The selling, hoarding, manufacture, consumption, intent to sell, distribution- for profit or non-commercial -for entertainment or business, personal use, depicting, praising, or existence of any form of the aforementioned outlawed toxins in any means shall be subject to any punishments that the Mattress Village Cream Soda Destruction League so by edict decrees fitting as punishment or deterrence.
— Mattress Village City Charter
The Corbin Explosion
The MVCSD's earliest example of demonstrating its power was in 1960. A daring outsider moved to the city in that time and decided to set up a soda bar. The facility was called "Corbins' Fountain of Awesomeness". Soft drinks fell under the description of the ban (soda is caffeinated, entertaining, and carbonated), so the MVCSD sent a cease and desist order to the soda fountain owner, Corbin Corbins, effective immediately. He refused flatly, and the MVCSD ordered the Governance to shut off all water and electricity. The local Governance parish refused, citing that "selling soda" was not a reason to shut down a company's utilities.
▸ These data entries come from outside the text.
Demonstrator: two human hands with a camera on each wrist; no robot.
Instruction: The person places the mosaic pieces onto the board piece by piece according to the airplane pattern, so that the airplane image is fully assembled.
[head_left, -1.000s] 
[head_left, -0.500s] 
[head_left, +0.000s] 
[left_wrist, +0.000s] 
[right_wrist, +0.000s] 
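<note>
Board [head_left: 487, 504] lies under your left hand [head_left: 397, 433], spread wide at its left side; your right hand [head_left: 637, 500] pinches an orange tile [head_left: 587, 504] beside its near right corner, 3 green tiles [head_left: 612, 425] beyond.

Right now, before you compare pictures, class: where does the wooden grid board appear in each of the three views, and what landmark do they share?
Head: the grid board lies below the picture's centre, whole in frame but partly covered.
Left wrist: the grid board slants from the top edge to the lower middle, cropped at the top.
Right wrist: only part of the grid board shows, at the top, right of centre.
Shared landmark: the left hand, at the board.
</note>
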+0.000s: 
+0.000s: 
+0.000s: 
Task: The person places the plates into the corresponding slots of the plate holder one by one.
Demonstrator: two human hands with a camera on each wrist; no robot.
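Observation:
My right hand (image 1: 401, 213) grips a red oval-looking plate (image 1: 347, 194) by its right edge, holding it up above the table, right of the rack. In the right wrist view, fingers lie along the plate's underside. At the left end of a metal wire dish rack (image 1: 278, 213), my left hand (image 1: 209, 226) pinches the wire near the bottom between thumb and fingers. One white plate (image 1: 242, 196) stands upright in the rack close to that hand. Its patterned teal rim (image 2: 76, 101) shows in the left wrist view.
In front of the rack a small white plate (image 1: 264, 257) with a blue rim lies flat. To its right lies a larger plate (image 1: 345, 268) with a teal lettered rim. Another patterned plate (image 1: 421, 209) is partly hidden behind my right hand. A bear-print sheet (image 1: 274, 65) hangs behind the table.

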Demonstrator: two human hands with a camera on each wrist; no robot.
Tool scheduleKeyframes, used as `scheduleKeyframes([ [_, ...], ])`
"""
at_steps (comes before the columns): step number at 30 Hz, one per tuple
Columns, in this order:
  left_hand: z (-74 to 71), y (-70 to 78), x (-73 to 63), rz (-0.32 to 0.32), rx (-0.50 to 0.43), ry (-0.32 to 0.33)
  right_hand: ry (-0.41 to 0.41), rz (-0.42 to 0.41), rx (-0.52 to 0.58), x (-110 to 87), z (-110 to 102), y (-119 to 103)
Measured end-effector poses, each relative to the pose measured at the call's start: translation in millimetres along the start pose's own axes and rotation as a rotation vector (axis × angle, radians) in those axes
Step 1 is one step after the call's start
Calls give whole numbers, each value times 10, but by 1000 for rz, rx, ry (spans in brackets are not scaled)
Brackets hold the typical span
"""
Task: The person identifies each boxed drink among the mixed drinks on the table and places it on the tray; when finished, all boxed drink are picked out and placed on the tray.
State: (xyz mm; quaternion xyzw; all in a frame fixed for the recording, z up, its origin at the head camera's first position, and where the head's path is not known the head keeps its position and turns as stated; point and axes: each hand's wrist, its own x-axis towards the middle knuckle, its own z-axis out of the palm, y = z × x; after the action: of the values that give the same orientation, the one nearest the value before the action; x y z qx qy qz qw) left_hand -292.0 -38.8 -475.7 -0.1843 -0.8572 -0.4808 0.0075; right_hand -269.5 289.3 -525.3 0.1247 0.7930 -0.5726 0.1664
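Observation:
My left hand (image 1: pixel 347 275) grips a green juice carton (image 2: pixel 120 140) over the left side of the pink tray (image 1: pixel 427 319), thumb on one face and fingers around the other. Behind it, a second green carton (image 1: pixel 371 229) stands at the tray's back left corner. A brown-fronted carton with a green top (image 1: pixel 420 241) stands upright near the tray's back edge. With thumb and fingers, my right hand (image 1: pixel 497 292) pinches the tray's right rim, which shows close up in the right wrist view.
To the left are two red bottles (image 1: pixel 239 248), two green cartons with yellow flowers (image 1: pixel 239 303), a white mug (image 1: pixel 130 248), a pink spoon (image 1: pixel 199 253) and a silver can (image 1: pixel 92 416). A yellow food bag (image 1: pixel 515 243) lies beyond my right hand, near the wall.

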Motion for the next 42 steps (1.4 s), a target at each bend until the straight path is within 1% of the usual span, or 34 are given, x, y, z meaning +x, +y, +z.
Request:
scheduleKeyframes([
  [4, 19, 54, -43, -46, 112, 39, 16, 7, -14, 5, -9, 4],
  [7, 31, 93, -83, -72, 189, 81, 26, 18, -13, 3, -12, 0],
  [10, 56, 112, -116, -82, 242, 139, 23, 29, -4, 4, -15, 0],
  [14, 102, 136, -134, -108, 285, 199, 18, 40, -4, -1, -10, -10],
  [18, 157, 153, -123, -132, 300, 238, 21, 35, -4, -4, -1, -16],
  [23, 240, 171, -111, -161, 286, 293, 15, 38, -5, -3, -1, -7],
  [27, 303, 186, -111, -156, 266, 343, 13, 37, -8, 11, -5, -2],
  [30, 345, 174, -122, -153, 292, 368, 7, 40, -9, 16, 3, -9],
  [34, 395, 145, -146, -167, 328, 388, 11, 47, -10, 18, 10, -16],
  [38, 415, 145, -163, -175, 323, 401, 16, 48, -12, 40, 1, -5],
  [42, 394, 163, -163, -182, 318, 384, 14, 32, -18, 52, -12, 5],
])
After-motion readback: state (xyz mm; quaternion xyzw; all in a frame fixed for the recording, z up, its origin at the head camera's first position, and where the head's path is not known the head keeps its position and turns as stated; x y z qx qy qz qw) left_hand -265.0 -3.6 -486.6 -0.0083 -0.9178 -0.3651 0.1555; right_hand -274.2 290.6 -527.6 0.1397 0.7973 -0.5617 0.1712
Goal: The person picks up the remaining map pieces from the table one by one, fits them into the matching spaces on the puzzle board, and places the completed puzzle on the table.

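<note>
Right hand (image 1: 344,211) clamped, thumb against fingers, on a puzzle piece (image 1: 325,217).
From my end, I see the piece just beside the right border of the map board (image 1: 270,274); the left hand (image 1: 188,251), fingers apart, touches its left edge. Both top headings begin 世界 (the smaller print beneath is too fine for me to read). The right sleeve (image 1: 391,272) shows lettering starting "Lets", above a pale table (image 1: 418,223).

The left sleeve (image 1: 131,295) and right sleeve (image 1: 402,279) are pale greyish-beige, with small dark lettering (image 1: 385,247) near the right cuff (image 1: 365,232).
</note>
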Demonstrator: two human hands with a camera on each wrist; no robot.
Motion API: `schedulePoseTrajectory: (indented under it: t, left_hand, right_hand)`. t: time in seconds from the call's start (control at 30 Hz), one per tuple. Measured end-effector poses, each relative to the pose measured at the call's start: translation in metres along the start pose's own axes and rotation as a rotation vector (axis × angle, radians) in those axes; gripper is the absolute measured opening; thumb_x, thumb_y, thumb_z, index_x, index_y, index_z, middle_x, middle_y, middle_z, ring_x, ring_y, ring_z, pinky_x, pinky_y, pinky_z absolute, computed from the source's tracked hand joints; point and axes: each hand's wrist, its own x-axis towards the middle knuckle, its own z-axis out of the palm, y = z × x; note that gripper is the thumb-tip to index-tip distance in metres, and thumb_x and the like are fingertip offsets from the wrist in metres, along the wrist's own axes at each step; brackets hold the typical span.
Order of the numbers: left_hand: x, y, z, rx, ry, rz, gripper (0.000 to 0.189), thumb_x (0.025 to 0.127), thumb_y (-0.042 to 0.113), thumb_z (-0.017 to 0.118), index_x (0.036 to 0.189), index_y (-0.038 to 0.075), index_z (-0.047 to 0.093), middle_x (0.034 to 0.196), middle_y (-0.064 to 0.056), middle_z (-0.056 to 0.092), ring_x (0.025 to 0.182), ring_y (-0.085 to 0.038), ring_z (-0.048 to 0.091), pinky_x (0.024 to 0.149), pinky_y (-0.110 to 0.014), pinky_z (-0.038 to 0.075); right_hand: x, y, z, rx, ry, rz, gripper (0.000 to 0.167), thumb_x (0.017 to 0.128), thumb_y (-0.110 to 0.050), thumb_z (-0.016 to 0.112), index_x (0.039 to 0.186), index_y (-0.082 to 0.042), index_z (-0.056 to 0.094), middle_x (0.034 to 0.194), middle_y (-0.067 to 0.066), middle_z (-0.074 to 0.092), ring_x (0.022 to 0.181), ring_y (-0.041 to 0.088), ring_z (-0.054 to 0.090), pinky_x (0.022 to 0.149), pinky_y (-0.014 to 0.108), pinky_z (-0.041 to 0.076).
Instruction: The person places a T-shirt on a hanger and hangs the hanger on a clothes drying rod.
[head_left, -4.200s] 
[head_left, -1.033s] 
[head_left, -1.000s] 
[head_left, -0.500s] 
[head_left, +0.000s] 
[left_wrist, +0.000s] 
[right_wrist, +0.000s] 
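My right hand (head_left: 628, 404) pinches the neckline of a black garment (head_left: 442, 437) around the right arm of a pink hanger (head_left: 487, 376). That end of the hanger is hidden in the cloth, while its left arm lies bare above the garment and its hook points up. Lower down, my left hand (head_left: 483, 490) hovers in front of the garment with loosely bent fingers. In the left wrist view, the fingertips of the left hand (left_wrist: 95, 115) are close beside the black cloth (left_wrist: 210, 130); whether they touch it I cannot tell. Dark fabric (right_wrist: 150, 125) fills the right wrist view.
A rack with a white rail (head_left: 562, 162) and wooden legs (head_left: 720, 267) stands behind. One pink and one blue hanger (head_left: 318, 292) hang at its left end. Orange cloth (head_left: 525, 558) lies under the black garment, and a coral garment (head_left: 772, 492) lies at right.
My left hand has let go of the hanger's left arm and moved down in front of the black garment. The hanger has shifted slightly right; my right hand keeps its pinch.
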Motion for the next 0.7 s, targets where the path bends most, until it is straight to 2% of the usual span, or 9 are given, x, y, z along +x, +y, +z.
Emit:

Still needing to do their mandate, the MVCSD took it into their own hands by proposing an edict to the Mayor and council permitting "physical persuasion" against rule breakers. The edict was passed unanimously.
Now authorized by city rulers, the MVCSD laid SBG powder around the facility, and mixed it with explosives. When Corbin and everyone else locked the store for that night, MVCSD agents exploded the building! The next morning, Corbin found his soda shop blown away... -but he didn't give up. No, he tried again six months later... -and the resulting explosion was twice as big. Corbin got away safely; he fled Mattress Village, never to return.
Surveys in Mattress Village show that ninety percent of all of the citizens of Mattress Village approve the ban as it is now. One percent proposes repealing the whole thing, save "extreme dangers" like the cactus extract, and the remaining eight percent want soda/cola/soda pop/carbonated beverages legalized in the city.
Criticism by foreigners
- This is an over-the-top parody of Prohibition in the United States.
- This is also a parody of the Anti-Saloon League.
- The exploding bar actually happened in the real world. No, really, it did. Seriously.